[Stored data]
::::

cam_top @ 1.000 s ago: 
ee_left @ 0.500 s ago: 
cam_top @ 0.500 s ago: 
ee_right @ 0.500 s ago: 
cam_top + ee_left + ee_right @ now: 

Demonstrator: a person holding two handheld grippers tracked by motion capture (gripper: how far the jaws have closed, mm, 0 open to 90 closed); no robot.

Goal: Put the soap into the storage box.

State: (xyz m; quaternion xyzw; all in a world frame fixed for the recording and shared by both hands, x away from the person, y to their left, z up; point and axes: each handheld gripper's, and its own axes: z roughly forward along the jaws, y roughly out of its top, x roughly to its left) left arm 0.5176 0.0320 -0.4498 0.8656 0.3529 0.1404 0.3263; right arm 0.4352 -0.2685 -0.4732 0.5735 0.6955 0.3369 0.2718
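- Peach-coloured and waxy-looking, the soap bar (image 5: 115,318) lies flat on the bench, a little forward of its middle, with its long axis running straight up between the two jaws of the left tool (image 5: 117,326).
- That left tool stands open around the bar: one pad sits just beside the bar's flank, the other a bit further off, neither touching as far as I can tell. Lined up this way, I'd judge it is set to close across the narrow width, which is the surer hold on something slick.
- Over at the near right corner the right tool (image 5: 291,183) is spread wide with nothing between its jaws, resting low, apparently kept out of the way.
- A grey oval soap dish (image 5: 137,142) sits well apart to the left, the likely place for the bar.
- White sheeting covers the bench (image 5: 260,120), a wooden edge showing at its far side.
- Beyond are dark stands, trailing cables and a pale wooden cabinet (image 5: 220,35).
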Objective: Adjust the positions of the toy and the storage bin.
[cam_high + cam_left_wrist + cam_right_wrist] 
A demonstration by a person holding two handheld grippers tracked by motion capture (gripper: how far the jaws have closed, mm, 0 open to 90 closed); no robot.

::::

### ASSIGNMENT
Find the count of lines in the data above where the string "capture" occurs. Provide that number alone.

### RESULT OF THE EXERCISE
2